There was still no mention of Brent’s core policy CP18, an admission that there would be a smaller area of open space of at least equal quality ‘to the existing offer’, but a claim that it would be a better ‘civic space’, which presumably is regarded as a “material consideration”. If the report had stated that the application’s proposals on open space went against Brent’s planning policies, but had then set out a clear argument as to why the benefits of the new scheme were considered to outweigh those policy considerations, then it might have been considered even-handed. However, I can see no valid reason why core policy CP18 was not brought to the attention of Planning Committee. 

The report also failed to mention that the main function of the top level of “Brondesbury Walk” is to provide pedestrian access and natural light to one side of residential Block A (which will be built right up to the edge of the land which Brent is giving to Galliford Try in return for the developer constructing the new Cultural Centre). Another factor making the proposed new open space even smaller is that its western (Grange Road) end must be kept clear, to allow lorries servicing the Cultural Centre to reverse into “Brondesbury Walk” in order to turn round.
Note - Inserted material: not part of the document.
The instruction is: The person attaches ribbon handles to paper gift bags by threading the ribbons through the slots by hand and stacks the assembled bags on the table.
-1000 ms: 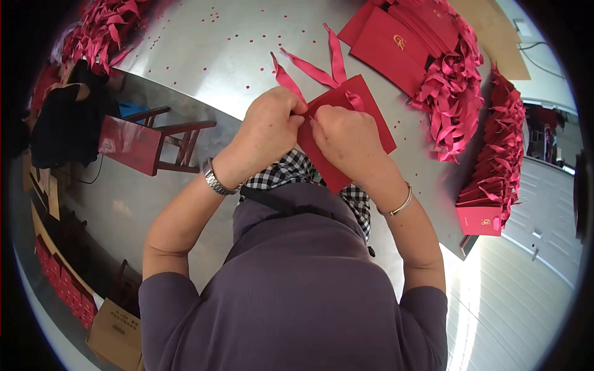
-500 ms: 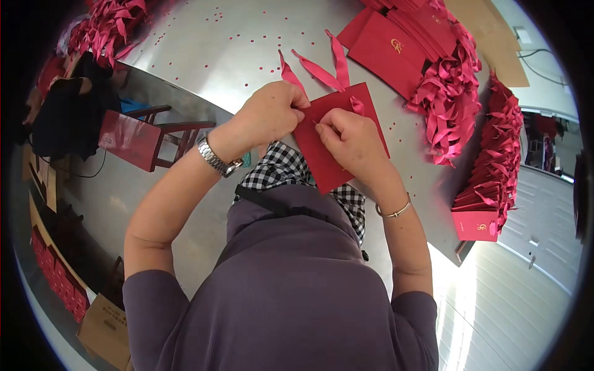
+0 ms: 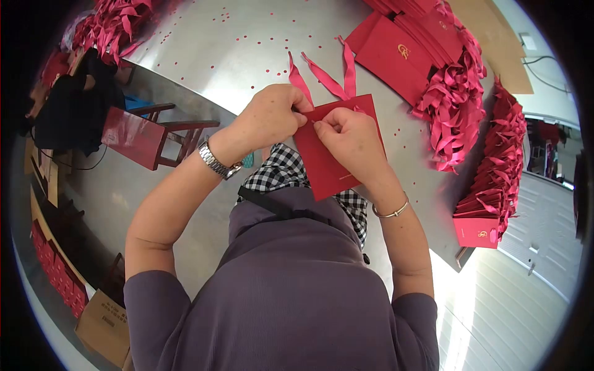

The open space issues are just one of a number of areas where clearly identified failures to comply with Brent’s planning policies, which were brought to the attention of Planning Officers, have not been properly reported to Planning Committee in this case. The Officers' report can hardly be claimed to be impartial in these circumstances. Add to this the strong case as to why those Officers should have declared a “prejudicial interest” in the public register, and the failure to have that register available for inspection at the Planning Committee meeting, and I hope you can see why I felt it necessary to complain about the apparent breach of Brent’s Planning Code of Practice. 

Was what has happened the result of incompetence, a corporate cover-up or was there nothing wrong at all with the actions of Council Officers? Fiona Ledden is a trained lawyer, and I am not, so it is possible that I may have misunderstood how the Code is meant to work in practice. What do you think?